DETAILED ACTION

Notice of Pre-AIA  or AIA  Status
The present application, filed on or after March 16, 2013, is being examined under the first inventor to file provisions of the AIA . 

Priority
Applicant’s claim for the benefit of a prior-filed application under 35 U.S.C. 119(e) or under 35 U.S.C. 120, 121, or 365(c) is acknowledged.  

Receipt is acknowledged of certified copies of papers submitted under 35 U.S.C. 119(a)-(d), which papers have been placed of record in the file. 

Information Disclosure Statement
The information disclosure statement (IDS) submitted on 10/11/2019 is in compliance with the provisions of 37 CFR 1.97.  Accordingly, the information disclosure statement is being considered by the examiner.
	
Specification
The title of the invention is not descriptive.  A new title is required that is clearly indicative of the invention to which the claims are directed. 

Appropriate correction is required.
Claim Rejections - 35 USC § 112
The following is a quotation of 35 U.S.C. 112(b):
(b)  CONCLUSION.—The specification shall conclude with one or more claims particularly pointing out and distinctly claiming the subject matter which the inventor or a joint inventor regards as the invention.


The following is a quotation of 35 U.S.C. 112 (pre-AIA ), second paragraph:
The specification shall conclude with one or more claims particularly pointing out and distinctly claiming the subject matter which the applicant regards as his invention.


Claims 1-20 are rejected under 35 U.S.C. 112(b) or 35 U.S.C. 112 (pre-AIA ), second paragraph, as being indefinite for failing to particularly point out and distinctly claim the subject matter which the inventor or a joint inventor, or for pre-AIA  the applicant regards as the invention.

Independent claims 1, 10 and 19 recite “the current voice data”. The antecedent limitations only mention “acquiring historical voice data” and never mention any steps of related to “current voice data”. The limitation “the current voice data” has insufficient antecedent basis. 

Dependent claims fail to remedy deficiency of their corresponding independent claims. 

In addition, dependent claims 3 and 12 recite “acquiring all the historical voice data”. 
acquiring historical voice data”, it is unclear if a term “historical voice data” refer to a portion of “all the historical voice data” or refer to different historical voice data from different users.

By reviewing the specification, it appears applicant intended to express voice data from many users as “all the historical voice data”. Since “the historical voice data” appears to express voice data from one user. The claimed “all the historical voice data” is ambiguous because the term could refer to all voice data from the same user or from different users. The examiner suggests clarifying the meaning of the limitation recited in claims 3 and 12.  Dependent claims 4, 6-9, 13, 15-18 depend from claims 3 and 12, respectively. 

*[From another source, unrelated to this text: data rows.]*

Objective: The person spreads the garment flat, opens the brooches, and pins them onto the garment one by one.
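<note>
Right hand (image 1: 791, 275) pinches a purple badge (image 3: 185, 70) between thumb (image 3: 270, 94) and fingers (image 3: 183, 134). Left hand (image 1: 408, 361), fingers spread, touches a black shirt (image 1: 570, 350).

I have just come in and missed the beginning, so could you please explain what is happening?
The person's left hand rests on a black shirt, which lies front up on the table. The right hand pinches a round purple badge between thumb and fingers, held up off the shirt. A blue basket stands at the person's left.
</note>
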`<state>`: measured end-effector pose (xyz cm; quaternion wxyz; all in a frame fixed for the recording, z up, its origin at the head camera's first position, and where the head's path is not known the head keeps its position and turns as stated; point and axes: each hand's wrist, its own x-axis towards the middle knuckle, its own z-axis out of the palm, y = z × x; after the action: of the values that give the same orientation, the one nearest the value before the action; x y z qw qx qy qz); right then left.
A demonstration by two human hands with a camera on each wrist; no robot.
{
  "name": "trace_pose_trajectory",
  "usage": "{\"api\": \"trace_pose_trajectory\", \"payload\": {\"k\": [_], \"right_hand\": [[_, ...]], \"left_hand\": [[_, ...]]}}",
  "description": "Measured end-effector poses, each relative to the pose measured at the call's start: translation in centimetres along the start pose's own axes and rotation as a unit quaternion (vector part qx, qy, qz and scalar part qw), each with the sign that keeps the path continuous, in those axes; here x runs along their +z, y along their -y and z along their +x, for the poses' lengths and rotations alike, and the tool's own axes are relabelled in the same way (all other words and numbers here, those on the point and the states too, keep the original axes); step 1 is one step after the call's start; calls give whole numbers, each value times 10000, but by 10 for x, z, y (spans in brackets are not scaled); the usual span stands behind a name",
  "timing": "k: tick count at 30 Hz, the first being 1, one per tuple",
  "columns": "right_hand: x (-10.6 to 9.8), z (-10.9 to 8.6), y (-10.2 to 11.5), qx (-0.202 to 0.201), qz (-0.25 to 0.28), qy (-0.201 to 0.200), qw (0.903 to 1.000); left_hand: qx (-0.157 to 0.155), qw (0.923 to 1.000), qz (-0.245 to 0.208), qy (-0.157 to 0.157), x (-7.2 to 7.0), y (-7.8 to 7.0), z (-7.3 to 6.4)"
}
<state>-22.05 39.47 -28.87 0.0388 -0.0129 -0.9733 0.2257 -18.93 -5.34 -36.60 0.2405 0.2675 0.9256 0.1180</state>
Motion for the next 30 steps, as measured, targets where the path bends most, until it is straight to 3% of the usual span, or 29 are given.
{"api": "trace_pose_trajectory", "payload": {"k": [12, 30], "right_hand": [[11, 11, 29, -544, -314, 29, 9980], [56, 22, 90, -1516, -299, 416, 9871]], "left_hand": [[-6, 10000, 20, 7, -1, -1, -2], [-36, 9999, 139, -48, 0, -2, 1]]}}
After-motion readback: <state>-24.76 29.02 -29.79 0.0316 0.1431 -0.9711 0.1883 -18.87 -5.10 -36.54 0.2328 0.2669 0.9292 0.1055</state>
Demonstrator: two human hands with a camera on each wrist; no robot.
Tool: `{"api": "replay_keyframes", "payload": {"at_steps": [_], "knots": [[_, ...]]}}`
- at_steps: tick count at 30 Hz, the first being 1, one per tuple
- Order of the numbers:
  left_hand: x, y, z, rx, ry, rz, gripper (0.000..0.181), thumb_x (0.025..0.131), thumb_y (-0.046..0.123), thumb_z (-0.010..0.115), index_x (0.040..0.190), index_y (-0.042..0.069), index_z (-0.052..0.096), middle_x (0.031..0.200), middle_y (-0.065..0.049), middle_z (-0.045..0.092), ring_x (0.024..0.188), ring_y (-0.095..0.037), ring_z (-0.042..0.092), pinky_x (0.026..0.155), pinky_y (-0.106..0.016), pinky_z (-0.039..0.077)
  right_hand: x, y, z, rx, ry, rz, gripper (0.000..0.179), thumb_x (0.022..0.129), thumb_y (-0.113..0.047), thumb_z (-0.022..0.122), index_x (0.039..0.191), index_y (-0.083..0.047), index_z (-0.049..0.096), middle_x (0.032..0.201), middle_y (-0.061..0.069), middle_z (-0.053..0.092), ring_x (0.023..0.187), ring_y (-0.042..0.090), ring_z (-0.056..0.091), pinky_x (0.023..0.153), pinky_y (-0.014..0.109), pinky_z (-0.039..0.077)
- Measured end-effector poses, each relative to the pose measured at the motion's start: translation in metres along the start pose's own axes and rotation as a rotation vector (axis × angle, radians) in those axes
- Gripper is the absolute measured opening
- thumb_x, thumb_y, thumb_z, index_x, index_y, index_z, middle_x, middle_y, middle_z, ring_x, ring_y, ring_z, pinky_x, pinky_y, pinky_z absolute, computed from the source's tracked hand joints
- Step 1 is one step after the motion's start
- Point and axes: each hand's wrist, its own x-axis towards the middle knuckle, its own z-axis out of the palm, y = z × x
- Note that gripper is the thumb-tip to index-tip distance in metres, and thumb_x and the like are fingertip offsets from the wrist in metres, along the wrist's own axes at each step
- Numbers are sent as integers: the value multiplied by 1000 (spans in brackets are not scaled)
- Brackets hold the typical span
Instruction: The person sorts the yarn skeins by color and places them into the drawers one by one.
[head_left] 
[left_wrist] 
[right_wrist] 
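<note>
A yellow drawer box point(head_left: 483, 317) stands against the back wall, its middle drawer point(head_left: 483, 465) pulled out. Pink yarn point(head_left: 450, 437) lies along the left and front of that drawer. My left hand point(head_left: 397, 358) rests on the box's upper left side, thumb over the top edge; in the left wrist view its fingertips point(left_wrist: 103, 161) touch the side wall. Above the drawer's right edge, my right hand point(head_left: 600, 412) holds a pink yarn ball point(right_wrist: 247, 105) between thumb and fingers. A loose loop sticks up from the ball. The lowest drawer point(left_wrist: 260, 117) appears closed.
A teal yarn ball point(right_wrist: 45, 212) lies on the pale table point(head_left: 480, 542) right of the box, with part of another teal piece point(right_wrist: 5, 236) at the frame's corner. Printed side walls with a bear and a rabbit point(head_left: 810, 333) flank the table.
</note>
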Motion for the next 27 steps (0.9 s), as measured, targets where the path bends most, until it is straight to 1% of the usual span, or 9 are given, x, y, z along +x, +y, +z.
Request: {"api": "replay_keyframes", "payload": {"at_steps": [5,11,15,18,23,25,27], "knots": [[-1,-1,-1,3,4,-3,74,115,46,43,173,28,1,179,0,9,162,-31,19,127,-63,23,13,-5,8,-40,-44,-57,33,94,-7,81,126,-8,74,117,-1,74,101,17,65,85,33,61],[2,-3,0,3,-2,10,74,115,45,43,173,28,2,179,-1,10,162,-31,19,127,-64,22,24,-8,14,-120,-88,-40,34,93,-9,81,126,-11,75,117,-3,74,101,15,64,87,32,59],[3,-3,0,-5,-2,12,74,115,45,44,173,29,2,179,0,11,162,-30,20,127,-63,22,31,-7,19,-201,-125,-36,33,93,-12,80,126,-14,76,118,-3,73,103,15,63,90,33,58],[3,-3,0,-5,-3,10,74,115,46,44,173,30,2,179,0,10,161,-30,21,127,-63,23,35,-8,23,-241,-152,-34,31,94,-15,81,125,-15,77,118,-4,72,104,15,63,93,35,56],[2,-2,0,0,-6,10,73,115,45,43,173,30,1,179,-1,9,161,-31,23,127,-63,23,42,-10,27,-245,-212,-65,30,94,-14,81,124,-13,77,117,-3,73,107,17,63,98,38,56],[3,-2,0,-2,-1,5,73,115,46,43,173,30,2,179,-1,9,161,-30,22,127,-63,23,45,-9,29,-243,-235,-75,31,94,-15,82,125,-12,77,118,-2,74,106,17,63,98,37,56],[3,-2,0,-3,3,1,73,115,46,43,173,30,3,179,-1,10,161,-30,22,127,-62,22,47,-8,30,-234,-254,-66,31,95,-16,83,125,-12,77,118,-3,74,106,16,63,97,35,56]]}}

	Claim Rejections - 35 USC § 103
The following is a quotation of 35 U.S.C. 103 which forms the basis for all obviousness rejections set forth in this Office action:
A patent for a claimed invention may not be obtained, notwithstanding that the claimed invention is not identically disclosed as set forth in section 102 of this title, if the differences between the claimed invention and the prior art are such that the claimed invention as a whole would have been obvious before the effective filing date of the claimed invention to a person having ordinary skill in the art to which the claimed invention pertains.  Patentability shall not be negated by the manner in which the invention was made.


Claims 1, 3, 5, 10, 12, 14 and 19 are rejected under 35 U.S.C. 103 as being unpatentable over Huang et al. (US PG Pub. 2003/0088414) in view of Gomar (US PG Pub. 2013/0225128).



Gomar discloses a speaker recognition system that a user could provide training utterances to create / train his voice model. The user could also evaluate the existing voice model by providing some test utterances (Abstract, Fig. 17, [00147]).  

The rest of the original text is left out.